What needs to be done
Give the number of lines below that contain "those", with no other output.
────────
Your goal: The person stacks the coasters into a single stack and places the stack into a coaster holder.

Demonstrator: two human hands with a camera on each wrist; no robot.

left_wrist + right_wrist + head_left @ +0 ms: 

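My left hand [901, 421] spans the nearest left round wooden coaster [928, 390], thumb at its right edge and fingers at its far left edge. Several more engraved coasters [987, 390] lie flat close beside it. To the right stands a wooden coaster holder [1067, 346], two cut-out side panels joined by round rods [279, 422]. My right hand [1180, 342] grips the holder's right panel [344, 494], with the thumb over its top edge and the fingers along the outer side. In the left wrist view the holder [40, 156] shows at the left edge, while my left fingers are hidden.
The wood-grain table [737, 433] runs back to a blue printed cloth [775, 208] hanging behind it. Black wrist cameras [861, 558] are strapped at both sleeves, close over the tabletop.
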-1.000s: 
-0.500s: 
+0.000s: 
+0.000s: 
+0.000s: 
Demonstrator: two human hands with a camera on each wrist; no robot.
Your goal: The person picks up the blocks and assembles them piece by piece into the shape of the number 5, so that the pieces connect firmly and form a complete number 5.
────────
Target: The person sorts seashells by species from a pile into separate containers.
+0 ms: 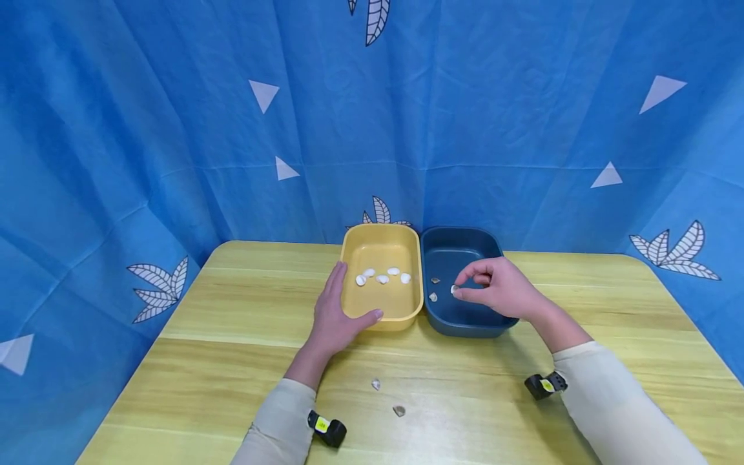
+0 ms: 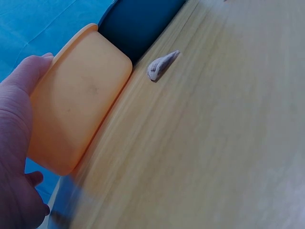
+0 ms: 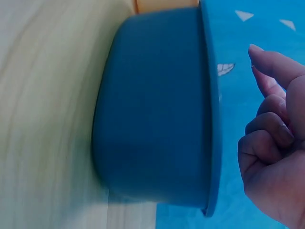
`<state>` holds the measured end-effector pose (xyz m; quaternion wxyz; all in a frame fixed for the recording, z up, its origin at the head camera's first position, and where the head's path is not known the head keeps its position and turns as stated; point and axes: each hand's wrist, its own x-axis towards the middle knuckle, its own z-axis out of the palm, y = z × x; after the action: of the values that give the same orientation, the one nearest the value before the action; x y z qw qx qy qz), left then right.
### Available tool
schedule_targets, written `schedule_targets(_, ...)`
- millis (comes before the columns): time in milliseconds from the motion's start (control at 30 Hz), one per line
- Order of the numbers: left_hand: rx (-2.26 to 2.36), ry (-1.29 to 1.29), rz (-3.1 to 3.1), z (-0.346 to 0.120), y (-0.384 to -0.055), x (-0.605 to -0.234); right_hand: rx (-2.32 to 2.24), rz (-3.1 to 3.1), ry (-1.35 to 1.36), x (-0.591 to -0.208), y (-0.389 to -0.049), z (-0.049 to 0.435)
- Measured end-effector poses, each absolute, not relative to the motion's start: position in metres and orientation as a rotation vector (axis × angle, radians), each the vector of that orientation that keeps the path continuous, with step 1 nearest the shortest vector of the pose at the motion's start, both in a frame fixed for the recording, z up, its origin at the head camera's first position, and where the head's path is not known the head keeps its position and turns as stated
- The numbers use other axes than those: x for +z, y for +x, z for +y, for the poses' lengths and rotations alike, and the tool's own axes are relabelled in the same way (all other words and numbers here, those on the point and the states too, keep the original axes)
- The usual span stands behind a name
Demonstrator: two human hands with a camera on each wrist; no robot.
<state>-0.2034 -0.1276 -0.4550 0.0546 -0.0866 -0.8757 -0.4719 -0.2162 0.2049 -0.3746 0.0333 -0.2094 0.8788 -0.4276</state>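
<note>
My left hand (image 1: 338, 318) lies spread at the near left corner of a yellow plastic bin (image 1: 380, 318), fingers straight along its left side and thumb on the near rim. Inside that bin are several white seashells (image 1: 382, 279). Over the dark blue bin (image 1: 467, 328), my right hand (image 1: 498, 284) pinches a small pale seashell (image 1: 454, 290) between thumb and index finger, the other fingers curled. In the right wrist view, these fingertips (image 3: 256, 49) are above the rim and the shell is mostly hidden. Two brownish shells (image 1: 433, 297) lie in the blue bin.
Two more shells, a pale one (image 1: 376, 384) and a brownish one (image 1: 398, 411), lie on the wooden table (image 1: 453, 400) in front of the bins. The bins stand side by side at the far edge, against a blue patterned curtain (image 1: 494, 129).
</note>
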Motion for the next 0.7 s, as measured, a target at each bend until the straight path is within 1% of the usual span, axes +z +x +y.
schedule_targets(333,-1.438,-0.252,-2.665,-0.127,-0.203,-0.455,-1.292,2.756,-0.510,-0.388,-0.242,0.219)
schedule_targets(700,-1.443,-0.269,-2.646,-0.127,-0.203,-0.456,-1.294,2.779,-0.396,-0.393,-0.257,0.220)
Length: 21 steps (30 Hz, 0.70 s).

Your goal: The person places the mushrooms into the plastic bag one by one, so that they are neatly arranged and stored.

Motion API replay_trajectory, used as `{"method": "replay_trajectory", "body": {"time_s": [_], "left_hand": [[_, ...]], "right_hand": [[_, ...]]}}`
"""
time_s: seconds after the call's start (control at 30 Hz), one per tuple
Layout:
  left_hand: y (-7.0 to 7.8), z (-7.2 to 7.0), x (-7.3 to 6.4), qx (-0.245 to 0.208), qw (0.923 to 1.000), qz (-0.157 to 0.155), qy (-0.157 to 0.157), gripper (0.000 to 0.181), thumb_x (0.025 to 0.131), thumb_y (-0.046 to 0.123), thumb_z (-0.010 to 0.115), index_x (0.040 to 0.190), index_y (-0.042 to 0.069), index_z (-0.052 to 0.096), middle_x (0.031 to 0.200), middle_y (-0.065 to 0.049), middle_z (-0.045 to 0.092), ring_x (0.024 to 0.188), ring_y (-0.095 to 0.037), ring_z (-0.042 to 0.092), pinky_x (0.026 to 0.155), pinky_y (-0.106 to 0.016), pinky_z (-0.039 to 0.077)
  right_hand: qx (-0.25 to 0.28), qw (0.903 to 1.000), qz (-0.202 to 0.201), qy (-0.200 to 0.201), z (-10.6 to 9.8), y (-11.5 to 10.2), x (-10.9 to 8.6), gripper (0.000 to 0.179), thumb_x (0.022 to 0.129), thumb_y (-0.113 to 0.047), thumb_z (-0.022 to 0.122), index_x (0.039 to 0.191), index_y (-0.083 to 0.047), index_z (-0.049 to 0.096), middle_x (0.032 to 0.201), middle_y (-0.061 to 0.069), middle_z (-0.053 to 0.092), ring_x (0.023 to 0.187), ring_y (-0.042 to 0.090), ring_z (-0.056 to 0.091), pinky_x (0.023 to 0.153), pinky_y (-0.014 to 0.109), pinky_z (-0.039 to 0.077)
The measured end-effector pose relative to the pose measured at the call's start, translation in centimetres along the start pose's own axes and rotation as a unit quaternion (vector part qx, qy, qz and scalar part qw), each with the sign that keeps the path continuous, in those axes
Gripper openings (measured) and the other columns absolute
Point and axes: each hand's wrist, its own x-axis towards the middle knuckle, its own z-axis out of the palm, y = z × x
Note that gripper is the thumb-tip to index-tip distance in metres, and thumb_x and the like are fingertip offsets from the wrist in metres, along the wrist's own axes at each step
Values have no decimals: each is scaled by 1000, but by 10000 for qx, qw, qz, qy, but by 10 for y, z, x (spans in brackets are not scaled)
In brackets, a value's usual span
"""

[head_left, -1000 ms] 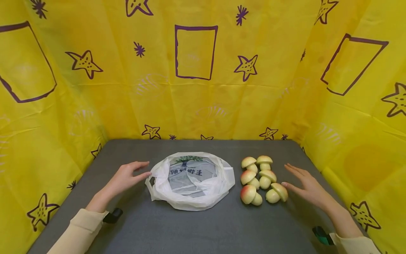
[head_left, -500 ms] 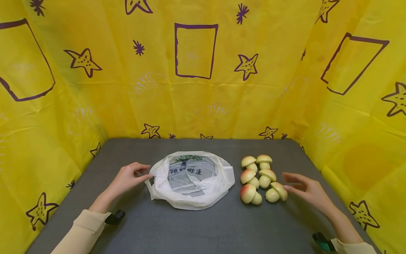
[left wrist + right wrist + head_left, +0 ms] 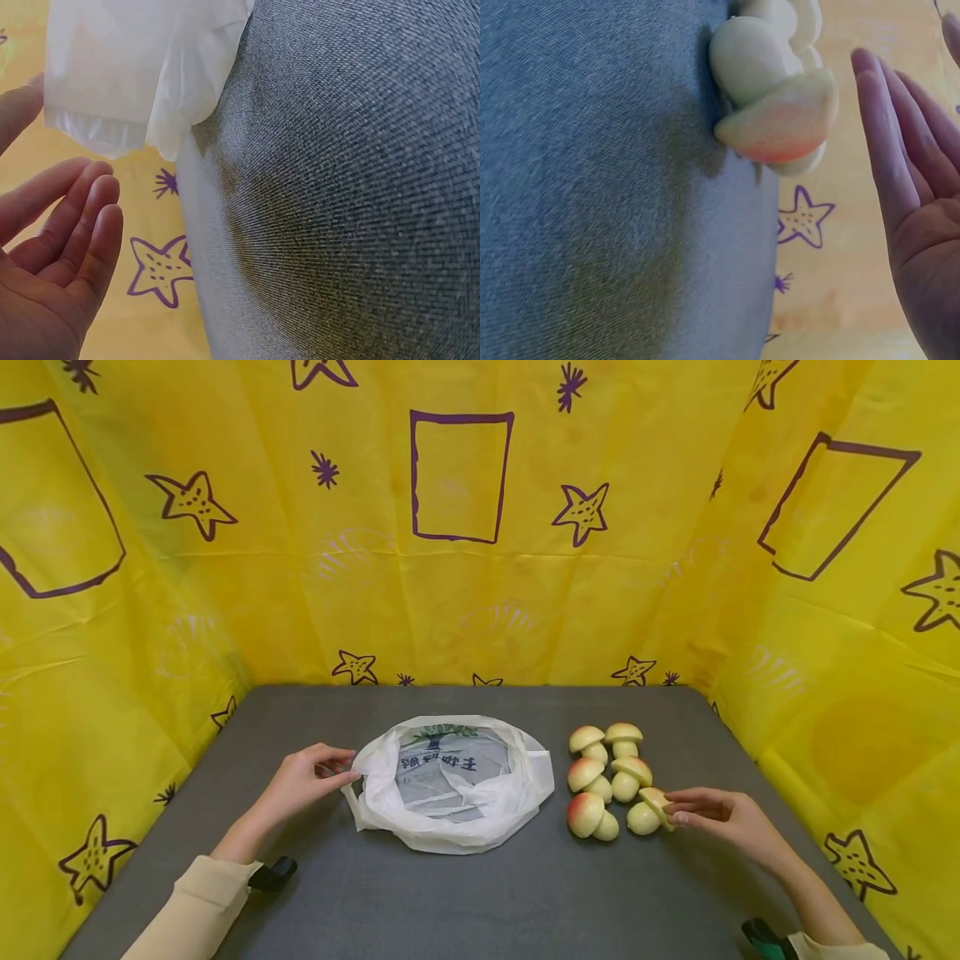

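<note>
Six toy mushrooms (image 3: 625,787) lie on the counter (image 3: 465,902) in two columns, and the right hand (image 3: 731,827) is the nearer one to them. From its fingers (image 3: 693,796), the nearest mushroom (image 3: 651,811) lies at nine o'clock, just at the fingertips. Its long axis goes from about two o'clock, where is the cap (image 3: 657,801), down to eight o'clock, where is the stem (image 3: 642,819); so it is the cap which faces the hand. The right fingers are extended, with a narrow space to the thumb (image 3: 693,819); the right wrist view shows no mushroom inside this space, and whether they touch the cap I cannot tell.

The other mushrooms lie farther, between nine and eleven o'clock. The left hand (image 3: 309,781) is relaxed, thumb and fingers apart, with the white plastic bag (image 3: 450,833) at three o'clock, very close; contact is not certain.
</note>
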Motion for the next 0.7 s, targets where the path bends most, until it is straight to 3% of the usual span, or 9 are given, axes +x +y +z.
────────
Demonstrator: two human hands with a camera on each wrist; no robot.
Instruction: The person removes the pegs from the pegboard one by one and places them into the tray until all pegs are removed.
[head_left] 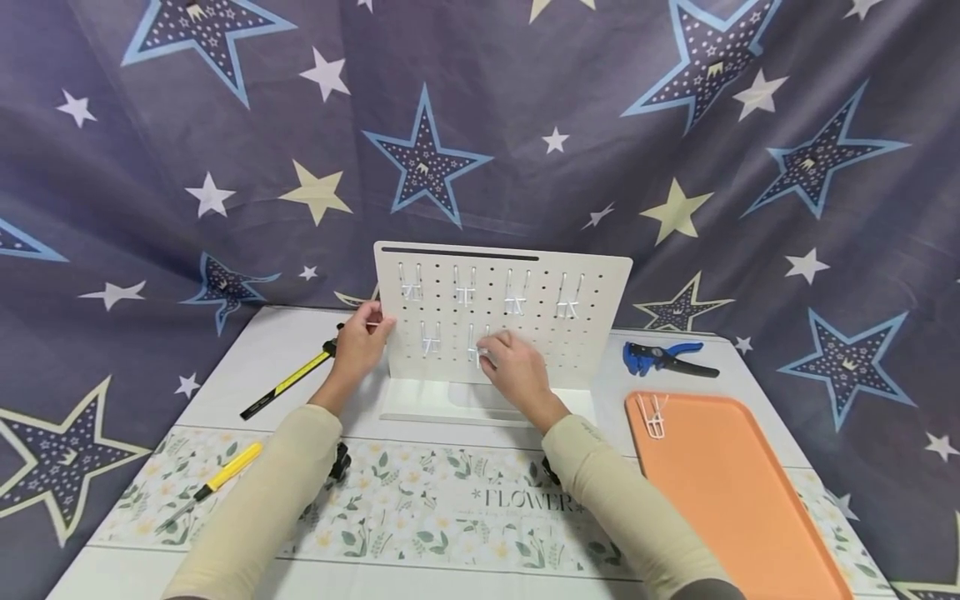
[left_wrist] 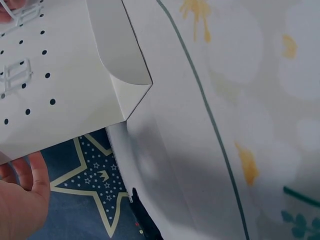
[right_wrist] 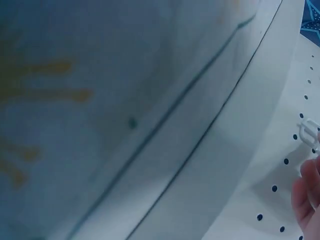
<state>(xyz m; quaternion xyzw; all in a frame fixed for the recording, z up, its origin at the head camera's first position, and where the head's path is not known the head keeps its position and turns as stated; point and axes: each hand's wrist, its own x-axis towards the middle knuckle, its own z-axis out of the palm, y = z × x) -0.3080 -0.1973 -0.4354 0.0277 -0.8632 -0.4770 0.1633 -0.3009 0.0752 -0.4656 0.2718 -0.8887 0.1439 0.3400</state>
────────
Answer to this task
2